# [WORK INSTRUCTIONS]
From the entries below, copy each line in which the word "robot" occurs.

[Dataset entries]

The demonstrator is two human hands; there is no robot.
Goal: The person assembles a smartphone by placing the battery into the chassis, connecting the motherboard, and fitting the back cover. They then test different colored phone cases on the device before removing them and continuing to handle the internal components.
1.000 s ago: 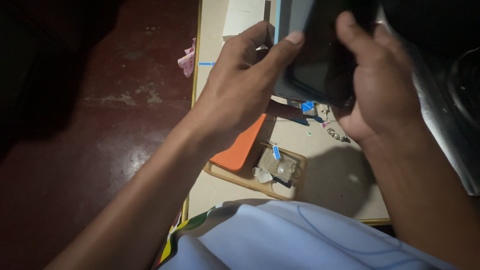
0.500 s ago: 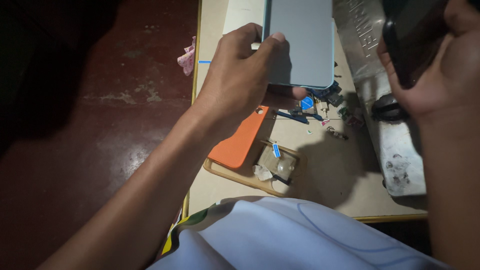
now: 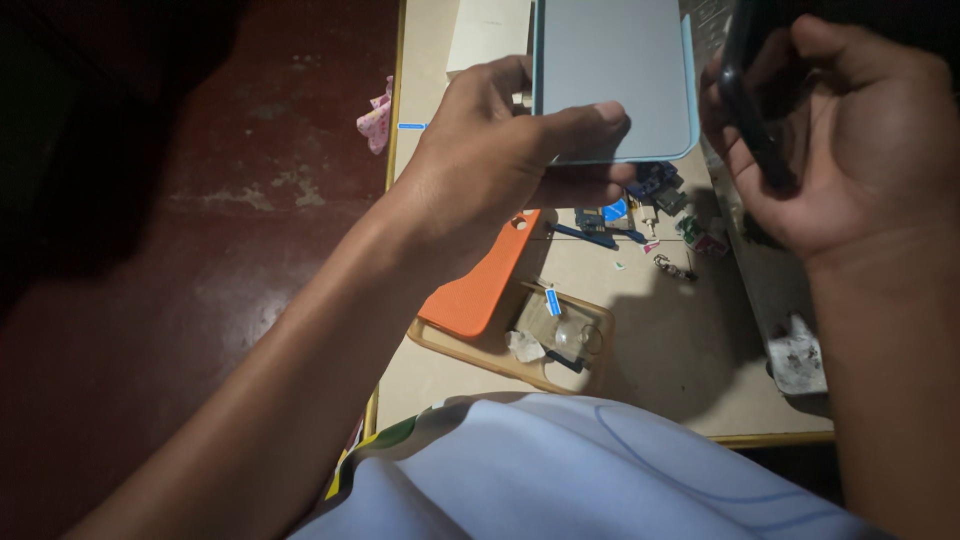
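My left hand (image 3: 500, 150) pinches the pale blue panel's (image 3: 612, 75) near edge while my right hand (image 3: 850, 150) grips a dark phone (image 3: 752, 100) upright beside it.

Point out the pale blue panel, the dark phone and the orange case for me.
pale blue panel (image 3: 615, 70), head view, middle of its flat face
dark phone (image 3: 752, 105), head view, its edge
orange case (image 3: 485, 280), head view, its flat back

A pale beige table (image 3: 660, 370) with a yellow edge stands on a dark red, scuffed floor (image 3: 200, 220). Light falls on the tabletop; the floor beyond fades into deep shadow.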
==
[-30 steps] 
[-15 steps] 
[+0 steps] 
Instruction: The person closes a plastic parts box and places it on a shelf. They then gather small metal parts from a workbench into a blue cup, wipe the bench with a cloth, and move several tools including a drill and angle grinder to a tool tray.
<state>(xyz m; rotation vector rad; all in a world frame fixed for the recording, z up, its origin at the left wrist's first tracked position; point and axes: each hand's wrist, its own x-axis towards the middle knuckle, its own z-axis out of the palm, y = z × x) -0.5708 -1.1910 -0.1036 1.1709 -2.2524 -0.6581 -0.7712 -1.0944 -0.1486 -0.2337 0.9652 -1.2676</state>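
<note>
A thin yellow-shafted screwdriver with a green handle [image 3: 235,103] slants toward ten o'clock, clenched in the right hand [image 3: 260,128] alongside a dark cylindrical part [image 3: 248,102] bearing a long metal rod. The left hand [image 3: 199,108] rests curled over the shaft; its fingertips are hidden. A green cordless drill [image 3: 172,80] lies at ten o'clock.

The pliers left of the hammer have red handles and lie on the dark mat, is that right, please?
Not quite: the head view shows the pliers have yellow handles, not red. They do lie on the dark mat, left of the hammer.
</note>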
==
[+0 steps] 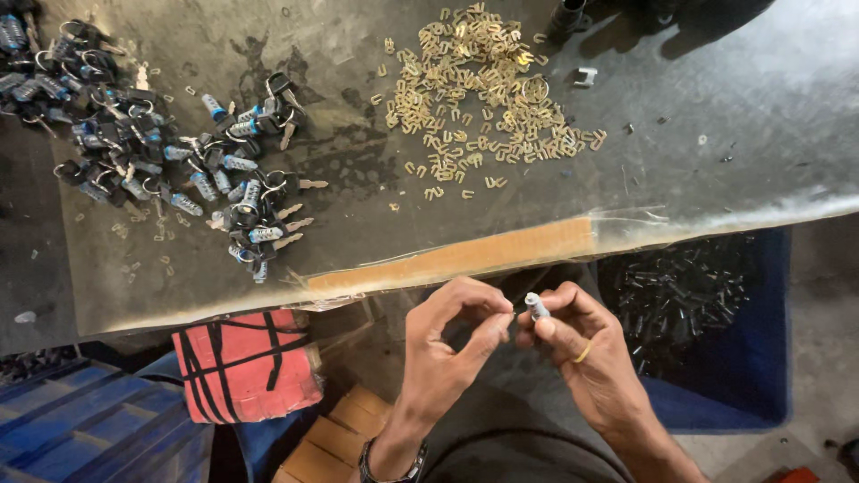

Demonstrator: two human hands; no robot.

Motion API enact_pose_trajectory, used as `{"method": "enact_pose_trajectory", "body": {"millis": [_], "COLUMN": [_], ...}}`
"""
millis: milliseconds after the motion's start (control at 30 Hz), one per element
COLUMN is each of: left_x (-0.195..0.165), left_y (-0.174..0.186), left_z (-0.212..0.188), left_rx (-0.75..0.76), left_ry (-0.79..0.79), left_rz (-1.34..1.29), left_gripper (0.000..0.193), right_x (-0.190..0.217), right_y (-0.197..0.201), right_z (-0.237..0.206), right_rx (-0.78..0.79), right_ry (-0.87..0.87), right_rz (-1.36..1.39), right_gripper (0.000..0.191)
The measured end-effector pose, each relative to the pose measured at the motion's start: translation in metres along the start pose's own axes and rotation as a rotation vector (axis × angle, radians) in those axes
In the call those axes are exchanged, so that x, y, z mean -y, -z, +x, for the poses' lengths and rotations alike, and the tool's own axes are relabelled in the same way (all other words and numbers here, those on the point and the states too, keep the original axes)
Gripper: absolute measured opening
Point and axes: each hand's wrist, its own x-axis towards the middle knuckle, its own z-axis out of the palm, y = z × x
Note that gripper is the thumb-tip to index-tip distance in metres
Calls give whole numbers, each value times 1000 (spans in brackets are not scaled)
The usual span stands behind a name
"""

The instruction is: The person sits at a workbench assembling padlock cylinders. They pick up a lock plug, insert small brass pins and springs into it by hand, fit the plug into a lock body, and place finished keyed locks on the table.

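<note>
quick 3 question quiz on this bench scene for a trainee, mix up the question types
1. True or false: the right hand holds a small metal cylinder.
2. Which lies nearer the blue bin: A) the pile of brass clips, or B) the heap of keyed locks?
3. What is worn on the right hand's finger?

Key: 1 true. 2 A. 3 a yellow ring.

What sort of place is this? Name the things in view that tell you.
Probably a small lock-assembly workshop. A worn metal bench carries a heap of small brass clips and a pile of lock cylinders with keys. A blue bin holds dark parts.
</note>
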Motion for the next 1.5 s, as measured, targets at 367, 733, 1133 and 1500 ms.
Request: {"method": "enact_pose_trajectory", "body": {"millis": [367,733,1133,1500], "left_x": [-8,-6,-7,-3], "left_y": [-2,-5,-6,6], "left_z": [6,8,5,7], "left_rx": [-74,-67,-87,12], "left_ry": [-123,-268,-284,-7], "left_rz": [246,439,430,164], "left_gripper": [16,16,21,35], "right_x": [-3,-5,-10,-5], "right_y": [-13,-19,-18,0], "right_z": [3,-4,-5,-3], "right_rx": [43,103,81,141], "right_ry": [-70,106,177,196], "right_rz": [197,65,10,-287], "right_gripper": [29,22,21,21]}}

# [EXERCISE RESPONSE]
The demonstrator is two human hands; there is no robot.
Demonstrator: two human hands; no robot.

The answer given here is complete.